1. Les droits de la défense des parties concernées sont pleinement respectés dans les procédures de surveillance prudentielle de la BCE. À cette fin, et après l’ouverture de la procédure de surveillance prudentielle de la BCE, les parties ont le droit d’avoir accès au dossier de la BCE, sous réserve de l’intérêt légitime des personnes morales ou physiques autres que la partie concernée à la protection du secret des affaires. Ce droit d’accès au dossier ne s’étend pas aux informations confidentielles. Les autorités compétentes nationales transmettent à la BCE, dans un délai raisonnable, toute demande d’accès à des dossiers liés aux procédures de surveillance prudentielle de la BCE qu’elles ont reçue.
2. Les dossiers sont constitués de l’ensemble des documents obtenus, produits ou rassemblés par la BCE au cours de la procédure de surveillance prudentielle de la BCE, indépendamment de leur support de stockage.
3. Aucune disposition du présent article n’empêche la BCE ou les autorités compétentes nationales de divulguer et d’utiliser les informations nécessaires afin d’apporter la preuve d’une infraction.

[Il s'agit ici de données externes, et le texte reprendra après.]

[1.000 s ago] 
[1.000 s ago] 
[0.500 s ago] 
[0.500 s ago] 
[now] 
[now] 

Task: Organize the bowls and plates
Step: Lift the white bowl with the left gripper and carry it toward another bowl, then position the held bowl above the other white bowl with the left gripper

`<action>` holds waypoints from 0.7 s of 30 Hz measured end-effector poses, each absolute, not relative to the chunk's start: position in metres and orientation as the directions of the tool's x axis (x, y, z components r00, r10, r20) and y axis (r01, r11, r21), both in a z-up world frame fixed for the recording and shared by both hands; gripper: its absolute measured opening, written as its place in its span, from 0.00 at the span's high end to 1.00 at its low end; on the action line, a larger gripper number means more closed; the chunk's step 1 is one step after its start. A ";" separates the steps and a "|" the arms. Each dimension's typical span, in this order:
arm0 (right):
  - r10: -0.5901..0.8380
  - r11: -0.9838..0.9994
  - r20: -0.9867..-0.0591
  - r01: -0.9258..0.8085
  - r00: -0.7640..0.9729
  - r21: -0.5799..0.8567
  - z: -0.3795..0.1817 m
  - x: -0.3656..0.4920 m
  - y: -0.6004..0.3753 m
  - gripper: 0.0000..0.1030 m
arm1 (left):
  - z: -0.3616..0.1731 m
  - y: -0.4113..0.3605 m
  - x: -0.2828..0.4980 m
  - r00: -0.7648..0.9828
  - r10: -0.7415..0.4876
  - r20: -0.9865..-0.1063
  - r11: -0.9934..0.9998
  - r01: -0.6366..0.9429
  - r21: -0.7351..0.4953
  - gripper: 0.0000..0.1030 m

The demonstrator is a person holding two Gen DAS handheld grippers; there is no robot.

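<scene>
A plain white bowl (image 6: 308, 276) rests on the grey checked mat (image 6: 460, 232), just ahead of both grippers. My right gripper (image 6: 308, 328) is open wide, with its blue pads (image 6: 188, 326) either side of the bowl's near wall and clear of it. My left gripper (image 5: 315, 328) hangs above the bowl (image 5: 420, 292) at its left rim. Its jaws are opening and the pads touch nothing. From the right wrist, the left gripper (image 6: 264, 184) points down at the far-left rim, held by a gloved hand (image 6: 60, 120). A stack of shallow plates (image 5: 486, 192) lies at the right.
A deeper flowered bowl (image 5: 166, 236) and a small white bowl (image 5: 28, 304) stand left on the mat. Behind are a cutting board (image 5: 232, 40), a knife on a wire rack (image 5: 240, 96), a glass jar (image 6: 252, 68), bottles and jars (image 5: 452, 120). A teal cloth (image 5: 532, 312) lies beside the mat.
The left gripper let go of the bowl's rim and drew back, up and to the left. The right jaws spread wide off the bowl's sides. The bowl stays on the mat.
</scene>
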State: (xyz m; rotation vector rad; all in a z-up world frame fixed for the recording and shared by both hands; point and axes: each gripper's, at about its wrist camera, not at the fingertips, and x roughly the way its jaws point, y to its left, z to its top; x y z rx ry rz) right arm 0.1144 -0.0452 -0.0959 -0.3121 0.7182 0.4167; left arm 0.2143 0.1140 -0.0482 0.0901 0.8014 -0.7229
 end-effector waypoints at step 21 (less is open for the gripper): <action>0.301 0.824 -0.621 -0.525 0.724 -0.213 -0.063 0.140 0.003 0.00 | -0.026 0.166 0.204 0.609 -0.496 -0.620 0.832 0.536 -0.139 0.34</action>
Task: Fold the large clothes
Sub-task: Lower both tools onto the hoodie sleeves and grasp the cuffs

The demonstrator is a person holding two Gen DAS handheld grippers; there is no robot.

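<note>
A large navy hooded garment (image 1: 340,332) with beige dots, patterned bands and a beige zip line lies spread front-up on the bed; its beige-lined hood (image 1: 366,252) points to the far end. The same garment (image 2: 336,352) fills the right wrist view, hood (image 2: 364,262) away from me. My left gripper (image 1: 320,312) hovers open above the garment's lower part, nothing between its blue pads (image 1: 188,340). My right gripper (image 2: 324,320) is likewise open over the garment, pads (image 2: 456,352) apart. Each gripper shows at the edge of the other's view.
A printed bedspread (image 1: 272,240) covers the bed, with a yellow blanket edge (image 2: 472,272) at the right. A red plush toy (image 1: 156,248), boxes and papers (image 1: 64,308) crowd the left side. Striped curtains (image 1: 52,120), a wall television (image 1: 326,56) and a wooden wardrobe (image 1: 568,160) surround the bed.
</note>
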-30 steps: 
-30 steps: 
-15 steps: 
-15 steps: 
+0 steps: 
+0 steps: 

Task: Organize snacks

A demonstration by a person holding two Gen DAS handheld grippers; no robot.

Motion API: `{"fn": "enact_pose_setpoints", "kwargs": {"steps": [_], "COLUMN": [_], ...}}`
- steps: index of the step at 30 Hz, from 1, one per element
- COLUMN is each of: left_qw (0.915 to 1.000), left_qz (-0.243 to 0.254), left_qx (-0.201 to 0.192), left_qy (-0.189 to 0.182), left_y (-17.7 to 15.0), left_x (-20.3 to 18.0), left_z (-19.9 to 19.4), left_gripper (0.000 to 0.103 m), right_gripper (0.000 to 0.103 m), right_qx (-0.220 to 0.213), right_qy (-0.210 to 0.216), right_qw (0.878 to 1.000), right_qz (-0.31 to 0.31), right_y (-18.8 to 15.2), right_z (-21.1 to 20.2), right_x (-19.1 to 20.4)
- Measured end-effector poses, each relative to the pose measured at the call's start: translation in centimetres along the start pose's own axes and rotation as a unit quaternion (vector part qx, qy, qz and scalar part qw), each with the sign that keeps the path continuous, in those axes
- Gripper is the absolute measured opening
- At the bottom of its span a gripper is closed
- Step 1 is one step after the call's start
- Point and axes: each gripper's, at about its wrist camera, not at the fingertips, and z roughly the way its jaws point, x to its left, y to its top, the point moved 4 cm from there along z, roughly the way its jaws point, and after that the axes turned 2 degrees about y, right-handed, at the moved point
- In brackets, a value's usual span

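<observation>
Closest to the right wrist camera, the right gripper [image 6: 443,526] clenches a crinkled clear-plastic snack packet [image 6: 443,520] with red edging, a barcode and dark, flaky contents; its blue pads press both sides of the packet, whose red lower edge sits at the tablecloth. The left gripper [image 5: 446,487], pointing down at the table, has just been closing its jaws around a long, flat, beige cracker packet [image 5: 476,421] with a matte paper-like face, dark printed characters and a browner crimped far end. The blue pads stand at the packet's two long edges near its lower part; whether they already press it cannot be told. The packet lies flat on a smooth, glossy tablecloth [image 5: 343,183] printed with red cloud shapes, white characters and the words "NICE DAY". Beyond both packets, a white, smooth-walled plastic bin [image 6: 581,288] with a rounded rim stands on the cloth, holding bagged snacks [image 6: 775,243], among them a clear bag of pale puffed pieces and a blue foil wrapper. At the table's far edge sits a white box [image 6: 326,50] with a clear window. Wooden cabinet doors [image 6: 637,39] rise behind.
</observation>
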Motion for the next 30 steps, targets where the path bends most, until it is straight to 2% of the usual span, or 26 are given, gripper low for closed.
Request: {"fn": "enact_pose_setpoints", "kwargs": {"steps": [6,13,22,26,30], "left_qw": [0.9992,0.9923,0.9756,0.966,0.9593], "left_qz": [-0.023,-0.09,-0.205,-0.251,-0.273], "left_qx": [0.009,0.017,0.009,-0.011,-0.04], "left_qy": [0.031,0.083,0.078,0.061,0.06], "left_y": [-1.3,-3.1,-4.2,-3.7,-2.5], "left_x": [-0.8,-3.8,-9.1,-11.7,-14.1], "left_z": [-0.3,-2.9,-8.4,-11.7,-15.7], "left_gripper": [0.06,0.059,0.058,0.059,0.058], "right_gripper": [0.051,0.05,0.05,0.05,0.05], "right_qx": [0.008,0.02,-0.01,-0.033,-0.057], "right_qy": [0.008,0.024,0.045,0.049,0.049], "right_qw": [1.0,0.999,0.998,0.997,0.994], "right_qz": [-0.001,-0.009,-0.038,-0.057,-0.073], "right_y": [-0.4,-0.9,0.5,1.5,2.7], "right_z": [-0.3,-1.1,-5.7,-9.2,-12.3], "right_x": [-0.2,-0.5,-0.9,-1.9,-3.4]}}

4. La BCE peut décider que l’accès au dossier est accordé selon l’une ou plusieurs des modalités suivantes, compte tenu des capacités techniques des parties:
| a) | au moyen d’un CD-Rom ou de tout autre dispositif de stockage électronique, y compris tout moyen qui pourrait devenir disponible à l’avenir; |
| b) | au moyen de copies du dossier disponible sur support papier qui leur sont envoyées par courrier postal; |
| c) | en les invitant à consulter le dossier disponible dans les locaux de la BCE. |
5. Aux fins du présent article, les informations confidentielles peuvent inclure des documents internes de la BCE et des autorités compétentes nationales et la correspondance entre la BCE et une autorité compétente nationale ou entre les autorités compétentes nationales.